With only Permifrost, one would have to manually create the objects and then run Permifrost to set the permissions. This is error prone and time consuming. That is where tundri comes in.

### In a nutshell
**tundri** reads the [Permifrost spec file](https://gitlab.com/gitlab-data/permifrost#spec_file) and compares with the current state of the Snowflake account. It then creates, drops, and alters the objects to match. It leverages Permifrost's YAML `meta` tags to set attributes like `default_role` for users and `warehouse_size` for warehouses. Once the objects are created, tundri runs Permifrost to set the permissions.

## Getting started

### Prerequisites

- Credentials to a Snowflake user account with the `securityadmin` role
- A Permifrost spec file

### Install

```bash
pip install tundri
```

### Configure

#### Permifrost
Add a valid [Permifrost spec file](https://gitlab.com/gitlab-data/permifrost#spec_file) to your repository. You can use the files in the `examples` folder as reference.

#### Snowflake
Set up your Snowflake connection details in the environment variables listed below.

> [!TIP]
> You can use a `.env` file to store your credentials. Place it in the same folder as the Permifrost spec file.

```bash
PERMISSION_BOT_ACCOUNT=abc134.west-europe.azure  # Your account identifier
PERMISSION_BOT_USER=PERMIFROST
PERMISSION_BOT_PASSWORD=...
PERMISSION_BOT_ROLE=SECURITYADMIN    # Permifrost requires it to be `SECURITYADMIN`
PERMISSION_BOT_DATABASE=PERMIFROST
PERMISSION_BOT_WAREHOUSE=ADMIN
```

### Usage
The `run` subcommand is going to drop/create objects and run Permifrost.

#### Dry run
```bash
tundri run --permifrost_spec_path examples/permifrost.yml --dry
```

#### Normal run
```bash
tundri run --permifrost_spec_path examples/permifrost.yml
```

#### Getting help
```bash
tundri --help
```

## Development
### Local setup
Install the development dependencies

```bash
uv sync
```

### Run tests
Run the tests
```bash
uv run pytest -v
```

### Formatting
Run the command below to format the code
```bash
uv run black .
```

### Testing locally
Dry run with the example spec file
```bash
uv run tundri run --dry -p examples/permifrost.yml
```

## Contributing

### Release process

The release process is automated using GitHub Actions.
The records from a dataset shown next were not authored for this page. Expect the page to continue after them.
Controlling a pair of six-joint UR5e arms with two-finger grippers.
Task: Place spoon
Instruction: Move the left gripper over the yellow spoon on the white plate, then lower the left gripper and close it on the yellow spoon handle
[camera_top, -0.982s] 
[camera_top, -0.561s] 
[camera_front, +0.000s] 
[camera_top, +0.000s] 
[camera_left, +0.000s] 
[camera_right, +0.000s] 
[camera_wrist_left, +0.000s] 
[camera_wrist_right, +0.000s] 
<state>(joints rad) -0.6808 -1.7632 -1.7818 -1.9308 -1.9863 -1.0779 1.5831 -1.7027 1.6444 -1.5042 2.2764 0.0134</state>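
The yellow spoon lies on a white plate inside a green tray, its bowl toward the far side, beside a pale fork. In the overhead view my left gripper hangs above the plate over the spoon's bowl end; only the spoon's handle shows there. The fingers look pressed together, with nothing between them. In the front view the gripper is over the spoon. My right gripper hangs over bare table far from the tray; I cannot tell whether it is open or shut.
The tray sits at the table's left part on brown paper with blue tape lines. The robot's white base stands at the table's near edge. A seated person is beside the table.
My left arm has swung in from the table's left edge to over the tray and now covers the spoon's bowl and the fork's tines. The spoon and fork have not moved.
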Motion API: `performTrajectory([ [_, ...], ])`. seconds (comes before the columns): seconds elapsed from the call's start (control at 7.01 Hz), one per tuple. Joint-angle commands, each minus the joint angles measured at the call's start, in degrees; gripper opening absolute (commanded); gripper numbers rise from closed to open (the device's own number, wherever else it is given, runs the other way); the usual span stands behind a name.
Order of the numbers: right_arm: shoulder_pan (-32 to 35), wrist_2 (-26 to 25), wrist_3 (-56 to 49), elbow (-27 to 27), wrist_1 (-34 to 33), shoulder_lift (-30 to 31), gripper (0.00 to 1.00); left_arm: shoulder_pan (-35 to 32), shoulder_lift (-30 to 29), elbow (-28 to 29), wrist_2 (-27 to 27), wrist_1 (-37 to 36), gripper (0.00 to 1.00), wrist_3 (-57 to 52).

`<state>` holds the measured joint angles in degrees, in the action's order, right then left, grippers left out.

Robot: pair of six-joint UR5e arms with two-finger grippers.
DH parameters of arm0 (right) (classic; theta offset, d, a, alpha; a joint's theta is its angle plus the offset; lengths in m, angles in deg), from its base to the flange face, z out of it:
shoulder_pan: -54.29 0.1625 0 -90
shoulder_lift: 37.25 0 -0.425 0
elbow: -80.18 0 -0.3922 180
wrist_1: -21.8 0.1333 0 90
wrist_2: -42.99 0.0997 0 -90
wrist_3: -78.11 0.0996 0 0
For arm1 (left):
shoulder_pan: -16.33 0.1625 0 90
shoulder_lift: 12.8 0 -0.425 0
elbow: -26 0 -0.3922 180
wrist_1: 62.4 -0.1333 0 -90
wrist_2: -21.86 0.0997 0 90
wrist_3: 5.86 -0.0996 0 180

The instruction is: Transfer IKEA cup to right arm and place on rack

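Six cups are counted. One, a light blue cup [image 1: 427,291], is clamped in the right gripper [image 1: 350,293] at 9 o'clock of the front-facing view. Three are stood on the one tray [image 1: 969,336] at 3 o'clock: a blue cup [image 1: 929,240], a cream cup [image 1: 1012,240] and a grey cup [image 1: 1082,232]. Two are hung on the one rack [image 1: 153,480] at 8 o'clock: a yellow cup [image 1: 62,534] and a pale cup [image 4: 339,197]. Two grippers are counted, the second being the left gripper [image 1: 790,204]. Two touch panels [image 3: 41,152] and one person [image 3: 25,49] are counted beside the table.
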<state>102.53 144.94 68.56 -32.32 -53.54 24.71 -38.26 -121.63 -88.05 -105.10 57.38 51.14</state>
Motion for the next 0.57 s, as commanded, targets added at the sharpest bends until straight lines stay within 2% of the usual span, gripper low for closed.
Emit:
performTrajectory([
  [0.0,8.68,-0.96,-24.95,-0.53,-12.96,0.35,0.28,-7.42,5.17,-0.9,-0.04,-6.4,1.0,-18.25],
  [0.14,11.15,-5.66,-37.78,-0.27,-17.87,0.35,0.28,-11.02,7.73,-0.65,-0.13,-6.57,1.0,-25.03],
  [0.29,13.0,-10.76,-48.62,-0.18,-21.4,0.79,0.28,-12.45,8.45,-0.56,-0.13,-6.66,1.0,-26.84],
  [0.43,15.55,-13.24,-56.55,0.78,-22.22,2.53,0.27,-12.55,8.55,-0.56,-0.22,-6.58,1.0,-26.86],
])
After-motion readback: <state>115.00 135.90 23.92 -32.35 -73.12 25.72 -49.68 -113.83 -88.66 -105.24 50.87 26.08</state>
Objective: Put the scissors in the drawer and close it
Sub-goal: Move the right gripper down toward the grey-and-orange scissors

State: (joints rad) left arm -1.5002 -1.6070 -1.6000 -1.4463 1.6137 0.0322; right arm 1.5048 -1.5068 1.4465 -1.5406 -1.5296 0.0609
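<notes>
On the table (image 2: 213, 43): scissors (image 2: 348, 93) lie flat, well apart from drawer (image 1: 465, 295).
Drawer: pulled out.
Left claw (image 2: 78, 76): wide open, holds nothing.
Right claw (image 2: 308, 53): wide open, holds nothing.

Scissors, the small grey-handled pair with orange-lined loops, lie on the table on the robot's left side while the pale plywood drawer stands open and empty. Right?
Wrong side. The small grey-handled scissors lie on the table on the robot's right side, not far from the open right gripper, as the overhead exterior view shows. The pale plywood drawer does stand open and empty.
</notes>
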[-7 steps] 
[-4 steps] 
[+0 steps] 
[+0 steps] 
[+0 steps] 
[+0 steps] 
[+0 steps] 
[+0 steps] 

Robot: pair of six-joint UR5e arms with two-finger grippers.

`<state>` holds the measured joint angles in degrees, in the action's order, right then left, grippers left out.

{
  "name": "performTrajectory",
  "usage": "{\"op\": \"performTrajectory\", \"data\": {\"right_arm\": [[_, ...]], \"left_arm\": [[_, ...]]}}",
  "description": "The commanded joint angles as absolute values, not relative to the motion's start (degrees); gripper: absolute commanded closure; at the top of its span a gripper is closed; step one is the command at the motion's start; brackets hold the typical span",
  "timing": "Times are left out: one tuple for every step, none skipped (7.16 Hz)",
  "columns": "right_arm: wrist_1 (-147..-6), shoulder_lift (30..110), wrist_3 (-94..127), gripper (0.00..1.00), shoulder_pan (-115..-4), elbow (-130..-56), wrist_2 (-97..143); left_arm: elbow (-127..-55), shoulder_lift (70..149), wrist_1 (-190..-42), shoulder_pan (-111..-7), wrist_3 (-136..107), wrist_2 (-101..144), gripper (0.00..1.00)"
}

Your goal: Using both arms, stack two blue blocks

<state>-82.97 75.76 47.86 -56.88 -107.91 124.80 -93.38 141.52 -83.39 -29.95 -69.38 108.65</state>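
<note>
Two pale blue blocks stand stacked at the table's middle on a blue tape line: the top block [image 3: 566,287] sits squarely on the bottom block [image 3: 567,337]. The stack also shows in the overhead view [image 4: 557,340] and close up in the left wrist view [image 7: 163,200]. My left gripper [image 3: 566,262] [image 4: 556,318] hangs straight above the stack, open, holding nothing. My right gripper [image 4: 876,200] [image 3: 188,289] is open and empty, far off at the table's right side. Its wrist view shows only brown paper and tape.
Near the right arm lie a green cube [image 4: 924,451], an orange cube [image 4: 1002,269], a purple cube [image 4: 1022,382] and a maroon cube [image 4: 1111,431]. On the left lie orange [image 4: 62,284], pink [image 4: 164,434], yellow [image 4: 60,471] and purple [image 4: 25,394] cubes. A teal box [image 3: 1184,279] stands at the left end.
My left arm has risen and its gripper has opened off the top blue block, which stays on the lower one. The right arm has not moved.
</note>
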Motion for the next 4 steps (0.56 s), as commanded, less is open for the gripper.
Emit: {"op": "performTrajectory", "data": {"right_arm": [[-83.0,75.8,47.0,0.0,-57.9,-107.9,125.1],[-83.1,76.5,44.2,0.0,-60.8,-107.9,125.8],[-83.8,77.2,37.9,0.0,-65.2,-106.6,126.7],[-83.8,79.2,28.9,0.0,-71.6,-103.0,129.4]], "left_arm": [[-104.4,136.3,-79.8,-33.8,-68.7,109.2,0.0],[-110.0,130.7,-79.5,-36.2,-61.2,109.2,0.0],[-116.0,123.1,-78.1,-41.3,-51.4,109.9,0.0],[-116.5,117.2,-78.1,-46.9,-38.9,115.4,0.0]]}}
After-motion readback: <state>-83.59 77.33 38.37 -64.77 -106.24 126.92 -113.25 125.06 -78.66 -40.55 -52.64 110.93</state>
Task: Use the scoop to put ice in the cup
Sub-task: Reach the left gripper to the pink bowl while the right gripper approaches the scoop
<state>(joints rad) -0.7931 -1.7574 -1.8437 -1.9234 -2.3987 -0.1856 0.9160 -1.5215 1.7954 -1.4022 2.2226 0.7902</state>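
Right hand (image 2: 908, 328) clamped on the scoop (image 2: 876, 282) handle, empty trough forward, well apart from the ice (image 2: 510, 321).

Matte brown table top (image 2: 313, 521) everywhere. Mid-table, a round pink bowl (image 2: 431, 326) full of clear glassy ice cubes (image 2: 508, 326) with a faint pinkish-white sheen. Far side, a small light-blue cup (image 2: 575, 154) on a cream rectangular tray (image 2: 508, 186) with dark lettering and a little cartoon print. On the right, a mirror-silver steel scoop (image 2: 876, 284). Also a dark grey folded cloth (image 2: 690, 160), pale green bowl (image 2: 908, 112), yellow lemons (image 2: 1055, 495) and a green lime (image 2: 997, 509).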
Here's how it works:

1. **Adding new features or bug fixes**
   - PR tests run automatically to verify the changes on each PR
   - Multiple PRs can be merged to main until a release-ready state is reached

1. **Initiating a Release**
   - A maintainer triggers the manual release workflow
   - They specify the version bump type (`major`, `minor`, or `patch`)
   - This creates a release branch and PR with updated version

1. **Release Creation**
   - When the release PR is merged to main:
     - A Git tag is created (e.g., `v1.2.3`)
     - A GitHub release is created
     - The package is published to PyPI

The process requires the following GitHub secrets to be configured:
- `PYPI_API_TOKEN`: For production PyPI publishing
- `TEST_PYPI_API_TOKEN`: For TestPyPI publishing
- `SNOWFLAKE_*`: Snowflake credentials for running tests

For full details on the release workflow, see [RELEASE_WORKFLOW.md](docs/RELEASE_WORKFLOW.md).